• Required action: Transcribe the full listing below exactly.

/---

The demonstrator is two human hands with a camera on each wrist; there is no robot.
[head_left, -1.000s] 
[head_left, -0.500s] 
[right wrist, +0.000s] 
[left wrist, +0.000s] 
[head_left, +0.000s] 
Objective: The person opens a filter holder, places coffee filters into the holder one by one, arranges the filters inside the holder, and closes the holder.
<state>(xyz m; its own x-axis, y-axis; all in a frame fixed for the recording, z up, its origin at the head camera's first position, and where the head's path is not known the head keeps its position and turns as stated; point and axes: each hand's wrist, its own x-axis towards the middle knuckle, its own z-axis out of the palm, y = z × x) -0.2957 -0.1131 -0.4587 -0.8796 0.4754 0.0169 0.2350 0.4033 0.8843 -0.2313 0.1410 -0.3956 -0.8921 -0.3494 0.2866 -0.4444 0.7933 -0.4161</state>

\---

• Written response:
The demonstrator is two human hands with a camera on each wrist; there is no robot.
[head_left, -1.000s] 
[head_left, -0.500s] 
[right wrist, +0.000s] 
[left wrist, +0.000s] 
[head_left, +0.000s] 
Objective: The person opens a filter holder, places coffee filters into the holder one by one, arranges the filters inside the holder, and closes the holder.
<state>(xyz m; its own x-axis, y-axis; all in a frame fixed for the recording, z up, its origin at the head camera's first position, and where the head's path is not known the head keeps its position and turns as stated; point and axes: each hand's wrist, its own x-axis towards the middle knuckle, its own z-axis out of the palm, y = z × x) -0.2957 -0.1131 -0.4587 -0.8796 0.4754 0.0169 0.2350 0.4033 0.8843 -0.2313 0.1410 -0.3956 -0.8921 -0.3494 0.2866 -0.4444 0.7933 -0.4161</state>

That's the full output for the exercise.